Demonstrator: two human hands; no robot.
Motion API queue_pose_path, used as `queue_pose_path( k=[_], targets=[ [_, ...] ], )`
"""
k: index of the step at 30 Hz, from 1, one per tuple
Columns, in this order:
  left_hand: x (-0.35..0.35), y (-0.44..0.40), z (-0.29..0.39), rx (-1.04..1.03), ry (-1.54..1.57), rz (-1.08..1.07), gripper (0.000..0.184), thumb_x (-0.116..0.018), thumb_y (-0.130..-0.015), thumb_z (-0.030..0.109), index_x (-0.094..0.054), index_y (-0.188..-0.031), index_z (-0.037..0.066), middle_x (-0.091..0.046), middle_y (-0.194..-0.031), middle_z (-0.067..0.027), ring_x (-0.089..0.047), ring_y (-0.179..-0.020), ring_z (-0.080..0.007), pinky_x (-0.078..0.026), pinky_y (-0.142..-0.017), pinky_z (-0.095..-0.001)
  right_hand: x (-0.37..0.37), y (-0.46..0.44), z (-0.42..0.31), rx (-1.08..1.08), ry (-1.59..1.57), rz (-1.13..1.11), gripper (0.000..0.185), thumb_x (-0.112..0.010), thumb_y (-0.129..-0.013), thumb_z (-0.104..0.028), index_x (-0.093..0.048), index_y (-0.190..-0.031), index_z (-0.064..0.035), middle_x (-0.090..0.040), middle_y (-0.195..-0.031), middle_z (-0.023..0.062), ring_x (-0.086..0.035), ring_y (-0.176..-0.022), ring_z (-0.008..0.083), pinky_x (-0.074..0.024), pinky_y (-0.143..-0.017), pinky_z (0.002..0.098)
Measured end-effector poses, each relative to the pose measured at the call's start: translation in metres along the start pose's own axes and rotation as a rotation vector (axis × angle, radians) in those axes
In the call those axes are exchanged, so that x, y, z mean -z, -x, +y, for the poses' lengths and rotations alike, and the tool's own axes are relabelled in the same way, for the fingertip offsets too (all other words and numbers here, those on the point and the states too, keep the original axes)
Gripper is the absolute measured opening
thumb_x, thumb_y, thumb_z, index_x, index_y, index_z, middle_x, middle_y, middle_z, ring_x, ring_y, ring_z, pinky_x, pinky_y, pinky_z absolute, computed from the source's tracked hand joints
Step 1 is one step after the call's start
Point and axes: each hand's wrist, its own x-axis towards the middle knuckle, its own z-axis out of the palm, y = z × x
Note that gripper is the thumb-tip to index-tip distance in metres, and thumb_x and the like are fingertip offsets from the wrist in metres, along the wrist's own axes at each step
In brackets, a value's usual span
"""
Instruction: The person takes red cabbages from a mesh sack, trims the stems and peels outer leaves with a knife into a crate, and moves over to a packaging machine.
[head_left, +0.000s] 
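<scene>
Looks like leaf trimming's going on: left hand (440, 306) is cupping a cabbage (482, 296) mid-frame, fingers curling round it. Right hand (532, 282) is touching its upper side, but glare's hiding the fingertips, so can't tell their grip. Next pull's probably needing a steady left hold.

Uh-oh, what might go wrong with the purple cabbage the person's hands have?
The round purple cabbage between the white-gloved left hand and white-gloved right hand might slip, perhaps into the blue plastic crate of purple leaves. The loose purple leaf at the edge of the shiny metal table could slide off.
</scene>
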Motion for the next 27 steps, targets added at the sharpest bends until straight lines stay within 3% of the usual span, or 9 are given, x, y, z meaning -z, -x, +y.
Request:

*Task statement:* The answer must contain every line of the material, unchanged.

*Your solution:*
Demonstrator: two human hands; no robot.
Motion API queue_pose_path, used as `queue_pose_path( k=[_], targets=[ [_, ...] ], )`
"""
k: index of the step at 30 Hz, from 1, one per tuple
Columns, in this order:
  left_hand: x (-0.35..0.35), y (-0.44..0.40), z (-0.29..0.39), rx (-1.04..1.03), ry (-1.54..1.57), rz (-1.08..1.07), gripper (0.000..0.184), thumb_x (-0.116..0.018), thumb_y (-0.130..-0.015), thumb_z (-0.030..0.109), index_x (-0.094..0.054), index_y (-0.188..-0.031), index_z (-0.037..0.066), middle_x (-0.091..0.046), middle_y (-0.194..-0.031), middle_z (-0.067..0.027), ring_x (-0.089..0.047), ring_y (-0.179..-0.020), ring_z (-0.080..0.007), pinky_x (-0.078..0.026), pinky_y (-0.142..-0.017), pinky_z (-0.095..-0.001)
  right_hand: x (-0.37..0.37), y (-0.46..0.44), z (-0.42..0.31), rx (-1.08..1.08), ry (-1.59..1.57), rz (-1.13..1.11), gripper (0.000..0.185), thumb_x (-0.112..0.010), thumb_y (-0.129..-0.013), thumb_z (-0.104..0.028), index_x (-0.093..0.048), index_y (-0.190..-0.031), index_z (-0.064..0.035), middle_x (-0.090..0.040), middle_y (-0.195..-0.031), middle_z (-0.023..0.062), ring_x (-0.086..0.035), ring_y (-0.176..-0.022), ring_z (-0.008..0.083), pinky_x (-0.074..0.024), pinky_y (-0.143..-0.017), pinky_z (0.002..0.098)
Measured end-effector poses, each relative to the pose measured at the call's start: translation in metres along the start pose's own axes and rotation as a rotation vector (axis × angle, radians) in those axes
In the call those axes are exchanged, so that x, y, z mean -z, -x, +y, for the poses' lengths and rotations alike, and the tool's own axes are relabelled in the same way, for the fingertip offsets too (all other words and numbers here, those on the point and the states too, keep the original axes)
Gripper is the absolute measured opening
thumb_x, thumb_y, thumb_z, index_x, index_y, index_z, middle_x, middle_y, middle_z, ring_x, ring_y, ring_z, pinky_x, pinky_y, pinky_z absolute, computed from the source's tracked hand joints
Step 1 is one step after the call's start
Point and axes: each hand's wrist, its own x-axis towards the middle knuckle, its own z-axis out of the palm, y = z × x
Note that gripper is the thumb-tip to index-tip distance in metres, and thumb_x and the like are fingertip offsets from the wrist in metres, along the wrist's own axes at each step
In brackets, a value's usual span
"""
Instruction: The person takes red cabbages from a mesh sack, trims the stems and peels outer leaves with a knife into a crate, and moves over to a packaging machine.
[head_left, +0.000s] 
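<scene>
Looks like leaf trimming's going on: left hand (440, 306) is cupping a cabbage (482, 296) mid-frame, fingers curling round it. Right hand (532, 282) is touching its upper side, but glare's hiding the fingertips, so can't tell their grip. Next pull's probably needing a steady left hold.

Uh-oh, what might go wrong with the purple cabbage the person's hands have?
The round purple cabbage between the white-gloved left hand and white-gloved right hand might slip, perhaps into the blue plastic crate of purple leaves. The loose purple leaf at the edge of the shiny metal table could slide off.
</scene>
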Motion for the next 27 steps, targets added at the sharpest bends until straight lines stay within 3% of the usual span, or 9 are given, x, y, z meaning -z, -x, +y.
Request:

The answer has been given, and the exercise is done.